**WHAT YOU WILL DO**
The answer should be an exact repeat of the stretch of material below from the line containing "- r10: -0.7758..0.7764" through the line containing "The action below".
*** DATA BLOCK Section Begins ***
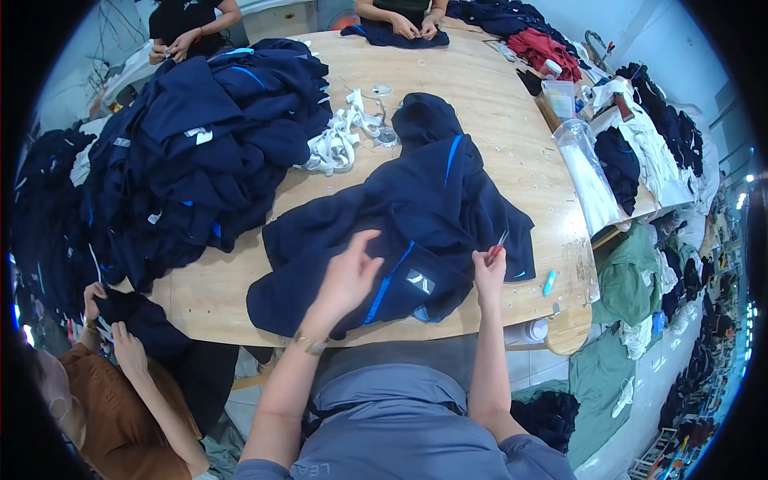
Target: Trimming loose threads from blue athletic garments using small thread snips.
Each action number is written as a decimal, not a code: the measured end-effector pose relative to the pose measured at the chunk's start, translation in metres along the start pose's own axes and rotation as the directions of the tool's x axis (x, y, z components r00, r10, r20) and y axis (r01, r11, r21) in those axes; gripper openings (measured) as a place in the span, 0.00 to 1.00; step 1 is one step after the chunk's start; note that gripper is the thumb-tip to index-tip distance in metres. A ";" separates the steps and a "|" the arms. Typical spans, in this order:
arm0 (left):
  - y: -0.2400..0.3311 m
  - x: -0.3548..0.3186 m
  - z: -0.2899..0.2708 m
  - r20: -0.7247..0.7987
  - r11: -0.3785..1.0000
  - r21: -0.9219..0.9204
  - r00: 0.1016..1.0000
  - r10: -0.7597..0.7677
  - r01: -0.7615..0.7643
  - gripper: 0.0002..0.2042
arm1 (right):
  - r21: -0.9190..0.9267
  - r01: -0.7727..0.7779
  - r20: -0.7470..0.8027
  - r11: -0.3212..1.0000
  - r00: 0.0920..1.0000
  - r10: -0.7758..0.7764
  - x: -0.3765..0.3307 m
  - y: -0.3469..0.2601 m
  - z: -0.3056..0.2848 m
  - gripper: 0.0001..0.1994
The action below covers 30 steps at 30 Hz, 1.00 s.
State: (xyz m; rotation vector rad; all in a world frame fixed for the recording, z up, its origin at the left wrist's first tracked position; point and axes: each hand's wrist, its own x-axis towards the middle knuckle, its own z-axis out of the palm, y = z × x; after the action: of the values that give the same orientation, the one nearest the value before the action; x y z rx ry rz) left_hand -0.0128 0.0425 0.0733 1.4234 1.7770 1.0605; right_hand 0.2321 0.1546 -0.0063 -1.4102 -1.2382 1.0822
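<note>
A navy hooded jacket [416, 192] with bright blue stripes lies spread on the wooden table in front of me, its hood toward the far side. My left hand [352, 272] is over the jacket's near left part, thumb and fingers apart, with nothing in it. Whether it touches the cloth I cannot tell. My right hand [489, 276] grips small red-handled thread snips [498, 246] at the jacket's right side, the metal tips pointing away from me. A white-and-dark patch [420, 281] shows on the cloth between my hands.
A tall heap of navy garments [192, 144] stands at the left, white strips [340, 140] beside it. A turquoise pen-like item [550, 283] lies near the table's right edge [588, 264]. Co-workers handle dark cloth across the table and at lower left. A clear plastic bag [582, 164] is at right.
</note>
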 end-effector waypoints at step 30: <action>0.015 -0.004 -0.044 -0.111 0.691 -0.721 0.993 -0.030 -0.060 0.03 | 0.279 0.244 0.515 0.929 0.778 -0.359 -0.066 -0.128 0.092 0.12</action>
State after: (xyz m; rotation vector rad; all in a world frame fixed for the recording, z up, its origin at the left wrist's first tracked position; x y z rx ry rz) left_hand -0.0420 0.0305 0.1074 0.8761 1.1672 1.6438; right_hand 0.1135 0.1042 0.1060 -0.7101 -1.6518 1.3938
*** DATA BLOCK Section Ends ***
**RESPONSE TO THE EXERCISE**
  - r10: -0.7758..0.7764
  - x: -0.3765..0.3307 m
  - y: -0.3469..0.2601 m
  - z: -0.3056..0.2848 m
  - gripper: 0.0001..0.1994
The action below covers 30 steps at 30 Hz, 1.00 s.

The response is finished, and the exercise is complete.